As the senators debated, the NSA was already shuttering its huge database of phone records, content with the USA Freedom Act’s provision to require telephone companies to store those records instead. Intelligence officials say the phone records program isn’t that useful and has essentially been more trouble than it’s worth because of the enormous controversy that erupted after it was revealed in 2013 by Edward Snowden.
But if Congress fails to renew other provisions of surveillance law by by June 1, the government will lose two tools that, while unpopular with many civil libertarians, had attracted less debate than the phone records program. So-called roving wiretaps, which allow the government to intercept a terrorism suspect’s communications regardless of what device he’s using, as well as the authority to monitor individuals who aren’t connected to any known terrorist group, are both in danger of expiring.
Attorney General Loretta Lynch told CBS News this week that if those tools lapse, “we will lose important eyes on people” who are trying to harm Americans.
Senator Barbara Mikulski, a Maryland Democrat and staunch backer of the NSA, excoriated her colleagues from the Senate floor for failing to pass legislation that she said would keep intelligence and law enforcement agencies from “going dark” in their hunt for terrorists.
“I am so sorry we are going home,” Mikulski said. “I worry about our country and I worry about our ability to govern.”
In a bizarre scene of impromptu legislative haggling, McConnell attempted several times to introduce a compromise that would extend the surveillance programs by a few days beyond June 1, each time proposing fewer and fewer days, until he was down to just one. He met with repeated objections from fellow Republican Senator Rand Paul of Kentucky, one of the most vocal surveillance opponents of the surveillance programs in Congress.
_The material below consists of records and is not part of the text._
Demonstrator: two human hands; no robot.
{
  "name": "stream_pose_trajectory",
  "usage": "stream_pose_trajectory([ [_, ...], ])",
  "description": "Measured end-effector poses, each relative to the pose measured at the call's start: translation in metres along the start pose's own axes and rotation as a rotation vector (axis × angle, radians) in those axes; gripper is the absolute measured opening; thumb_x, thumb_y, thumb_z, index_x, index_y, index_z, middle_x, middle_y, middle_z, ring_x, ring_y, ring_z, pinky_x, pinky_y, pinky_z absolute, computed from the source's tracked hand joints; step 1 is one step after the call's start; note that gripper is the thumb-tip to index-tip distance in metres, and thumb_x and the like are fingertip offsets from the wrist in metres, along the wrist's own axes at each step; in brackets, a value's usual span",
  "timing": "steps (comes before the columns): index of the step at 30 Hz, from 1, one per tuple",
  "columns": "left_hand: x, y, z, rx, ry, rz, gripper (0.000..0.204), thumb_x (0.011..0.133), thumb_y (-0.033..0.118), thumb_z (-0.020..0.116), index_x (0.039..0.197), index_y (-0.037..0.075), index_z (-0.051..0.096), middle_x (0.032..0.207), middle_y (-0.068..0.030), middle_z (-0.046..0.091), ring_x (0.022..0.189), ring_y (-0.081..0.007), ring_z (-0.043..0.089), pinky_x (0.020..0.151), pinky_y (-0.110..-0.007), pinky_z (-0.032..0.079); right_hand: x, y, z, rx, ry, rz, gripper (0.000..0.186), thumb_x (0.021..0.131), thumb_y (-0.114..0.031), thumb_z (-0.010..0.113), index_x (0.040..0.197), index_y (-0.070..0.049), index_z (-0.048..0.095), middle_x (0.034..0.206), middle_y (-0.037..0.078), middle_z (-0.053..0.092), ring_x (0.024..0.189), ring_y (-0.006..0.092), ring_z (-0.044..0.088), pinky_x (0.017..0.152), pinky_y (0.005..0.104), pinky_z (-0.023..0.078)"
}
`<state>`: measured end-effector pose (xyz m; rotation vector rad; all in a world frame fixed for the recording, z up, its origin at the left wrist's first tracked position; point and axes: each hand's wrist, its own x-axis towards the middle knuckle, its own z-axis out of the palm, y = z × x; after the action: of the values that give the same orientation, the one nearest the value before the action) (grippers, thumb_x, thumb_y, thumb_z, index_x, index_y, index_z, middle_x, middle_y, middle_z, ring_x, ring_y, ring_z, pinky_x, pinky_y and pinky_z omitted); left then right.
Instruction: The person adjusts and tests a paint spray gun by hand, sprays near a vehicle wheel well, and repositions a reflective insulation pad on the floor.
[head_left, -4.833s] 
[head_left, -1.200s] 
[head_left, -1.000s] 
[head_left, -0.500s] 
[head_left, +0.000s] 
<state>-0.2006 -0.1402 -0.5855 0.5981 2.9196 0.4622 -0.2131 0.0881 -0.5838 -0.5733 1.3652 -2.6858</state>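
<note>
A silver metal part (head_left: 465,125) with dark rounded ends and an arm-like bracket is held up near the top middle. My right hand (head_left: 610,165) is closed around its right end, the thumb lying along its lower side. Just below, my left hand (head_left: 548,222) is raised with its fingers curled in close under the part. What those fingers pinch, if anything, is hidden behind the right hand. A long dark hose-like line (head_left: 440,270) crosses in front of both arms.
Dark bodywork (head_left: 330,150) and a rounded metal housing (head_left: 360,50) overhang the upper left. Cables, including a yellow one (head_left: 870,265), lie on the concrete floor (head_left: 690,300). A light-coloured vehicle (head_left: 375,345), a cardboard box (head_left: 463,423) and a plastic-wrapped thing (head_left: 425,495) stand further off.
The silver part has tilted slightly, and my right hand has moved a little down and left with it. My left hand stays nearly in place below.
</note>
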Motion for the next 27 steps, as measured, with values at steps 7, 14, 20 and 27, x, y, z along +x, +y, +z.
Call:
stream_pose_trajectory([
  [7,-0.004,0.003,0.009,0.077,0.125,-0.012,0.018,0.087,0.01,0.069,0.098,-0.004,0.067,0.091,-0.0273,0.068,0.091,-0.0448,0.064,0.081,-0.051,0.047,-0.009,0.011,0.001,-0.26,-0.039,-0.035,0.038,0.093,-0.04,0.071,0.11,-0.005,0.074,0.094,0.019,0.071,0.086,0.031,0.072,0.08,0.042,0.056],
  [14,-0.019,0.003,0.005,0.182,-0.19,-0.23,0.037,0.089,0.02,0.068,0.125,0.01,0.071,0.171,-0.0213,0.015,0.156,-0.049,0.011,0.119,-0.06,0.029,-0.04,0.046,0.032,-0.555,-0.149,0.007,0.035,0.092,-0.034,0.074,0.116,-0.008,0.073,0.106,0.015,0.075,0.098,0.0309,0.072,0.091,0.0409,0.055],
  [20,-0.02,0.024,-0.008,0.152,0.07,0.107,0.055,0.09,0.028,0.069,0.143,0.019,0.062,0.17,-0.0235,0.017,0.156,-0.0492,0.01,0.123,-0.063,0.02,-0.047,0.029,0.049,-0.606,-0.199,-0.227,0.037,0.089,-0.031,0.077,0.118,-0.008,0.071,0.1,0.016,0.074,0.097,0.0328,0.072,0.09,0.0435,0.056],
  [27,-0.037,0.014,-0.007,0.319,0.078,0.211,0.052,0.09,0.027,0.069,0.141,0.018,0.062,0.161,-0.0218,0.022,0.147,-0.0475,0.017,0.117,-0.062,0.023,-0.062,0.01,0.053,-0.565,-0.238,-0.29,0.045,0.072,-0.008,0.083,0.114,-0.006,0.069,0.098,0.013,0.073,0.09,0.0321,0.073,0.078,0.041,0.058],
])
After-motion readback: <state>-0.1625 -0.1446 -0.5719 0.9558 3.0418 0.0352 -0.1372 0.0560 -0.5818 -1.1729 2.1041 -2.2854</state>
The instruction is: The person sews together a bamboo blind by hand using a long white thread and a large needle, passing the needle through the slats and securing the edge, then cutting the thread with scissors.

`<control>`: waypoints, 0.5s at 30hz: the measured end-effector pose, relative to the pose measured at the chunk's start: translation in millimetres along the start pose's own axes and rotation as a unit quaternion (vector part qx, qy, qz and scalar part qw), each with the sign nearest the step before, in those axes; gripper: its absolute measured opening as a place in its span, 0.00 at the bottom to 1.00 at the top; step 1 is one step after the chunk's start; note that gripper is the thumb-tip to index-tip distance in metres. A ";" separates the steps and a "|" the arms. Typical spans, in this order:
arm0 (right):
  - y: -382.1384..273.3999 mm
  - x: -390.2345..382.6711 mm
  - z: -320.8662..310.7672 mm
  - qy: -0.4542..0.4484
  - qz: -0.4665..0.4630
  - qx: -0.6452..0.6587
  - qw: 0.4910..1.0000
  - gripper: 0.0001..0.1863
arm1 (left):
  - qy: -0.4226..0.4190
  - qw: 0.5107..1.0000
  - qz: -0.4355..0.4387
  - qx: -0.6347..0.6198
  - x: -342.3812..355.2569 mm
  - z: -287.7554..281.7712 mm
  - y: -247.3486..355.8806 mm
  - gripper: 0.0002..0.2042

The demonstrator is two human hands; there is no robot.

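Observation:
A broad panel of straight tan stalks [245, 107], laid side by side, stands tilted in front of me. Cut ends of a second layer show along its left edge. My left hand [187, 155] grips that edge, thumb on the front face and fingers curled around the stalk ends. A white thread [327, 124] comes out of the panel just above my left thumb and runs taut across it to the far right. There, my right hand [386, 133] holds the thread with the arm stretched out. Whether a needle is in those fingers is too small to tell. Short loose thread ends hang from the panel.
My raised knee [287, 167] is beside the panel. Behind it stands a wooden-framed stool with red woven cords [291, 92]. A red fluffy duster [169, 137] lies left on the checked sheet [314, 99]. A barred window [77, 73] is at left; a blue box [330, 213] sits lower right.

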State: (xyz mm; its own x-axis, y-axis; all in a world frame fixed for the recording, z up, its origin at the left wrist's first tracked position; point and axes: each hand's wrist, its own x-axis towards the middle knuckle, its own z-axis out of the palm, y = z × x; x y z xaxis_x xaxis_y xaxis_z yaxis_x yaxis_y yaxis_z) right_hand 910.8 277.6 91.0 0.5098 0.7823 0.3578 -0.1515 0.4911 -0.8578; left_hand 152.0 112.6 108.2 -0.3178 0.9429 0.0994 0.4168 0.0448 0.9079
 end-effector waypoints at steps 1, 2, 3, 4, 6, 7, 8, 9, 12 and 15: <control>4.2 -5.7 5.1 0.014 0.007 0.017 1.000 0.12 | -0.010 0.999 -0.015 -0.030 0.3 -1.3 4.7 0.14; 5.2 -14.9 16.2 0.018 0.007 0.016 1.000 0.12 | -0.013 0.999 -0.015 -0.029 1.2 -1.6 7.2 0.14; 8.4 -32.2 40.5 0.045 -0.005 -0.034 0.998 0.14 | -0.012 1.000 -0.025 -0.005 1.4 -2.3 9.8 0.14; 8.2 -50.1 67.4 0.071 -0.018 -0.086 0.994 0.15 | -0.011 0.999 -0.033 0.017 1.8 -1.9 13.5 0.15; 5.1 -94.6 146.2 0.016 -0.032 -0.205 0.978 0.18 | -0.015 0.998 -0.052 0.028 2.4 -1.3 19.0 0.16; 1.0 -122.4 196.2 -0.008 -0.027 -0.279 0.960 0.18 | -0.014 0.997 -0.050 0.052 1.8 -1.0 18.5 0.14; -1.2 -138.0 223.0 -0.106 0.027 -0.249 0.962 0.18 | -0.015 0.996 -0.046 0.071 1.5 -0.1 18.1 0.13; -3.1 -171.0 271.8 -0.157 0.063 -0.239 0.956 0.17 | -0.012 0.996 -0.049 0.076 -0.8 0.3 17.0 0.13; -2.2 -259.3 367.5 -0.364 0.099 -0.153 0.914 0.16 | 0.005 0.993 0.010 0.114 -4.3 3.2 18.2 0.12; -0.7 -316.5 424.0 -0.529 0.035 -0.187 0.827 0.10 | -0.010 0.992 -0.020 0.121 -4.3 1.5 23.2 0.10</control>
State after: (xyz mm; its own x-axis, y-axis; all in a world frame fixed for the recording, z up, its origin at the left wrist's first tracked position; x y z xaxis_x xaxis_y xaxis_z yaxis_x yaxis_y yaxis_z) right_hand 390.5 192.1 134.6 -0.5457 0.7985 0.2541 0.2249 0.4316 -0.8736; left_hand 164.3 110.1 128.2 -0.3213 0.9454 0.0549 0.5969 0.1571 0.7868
How much negotiating the Senate can do between now and May 31 while lawmakers are on vacation or back in their home states is unclear. Senate Minority Leader Harry Reid of Nevada complained that if senators from Western states were required to come back a day early, there was no way they could get to Washington before 5:30 p.m.
House lawmakers also seemed in no mood to negotiate on their bill, which achieved overwhelming support earlier this week.
In a statement Friday afternoon, Representative Adam Schiff, the top Democrat on the House Intelligence Committee, warned senators that it was up to them to keep vital surveillance tools from expiring while strengthening privacy protections for Americans.
“The Senate should not throw away a hard-fought compromise in the House and jeopardize both the reforms it enacts and the other provisions that it extends,” Schiff said. “And the Senate should make no mistake, if it does not pass the bill and the provisions expire—it will have a lot of questions to answer about why it decided to play legislative chicken with important intelligence tools.”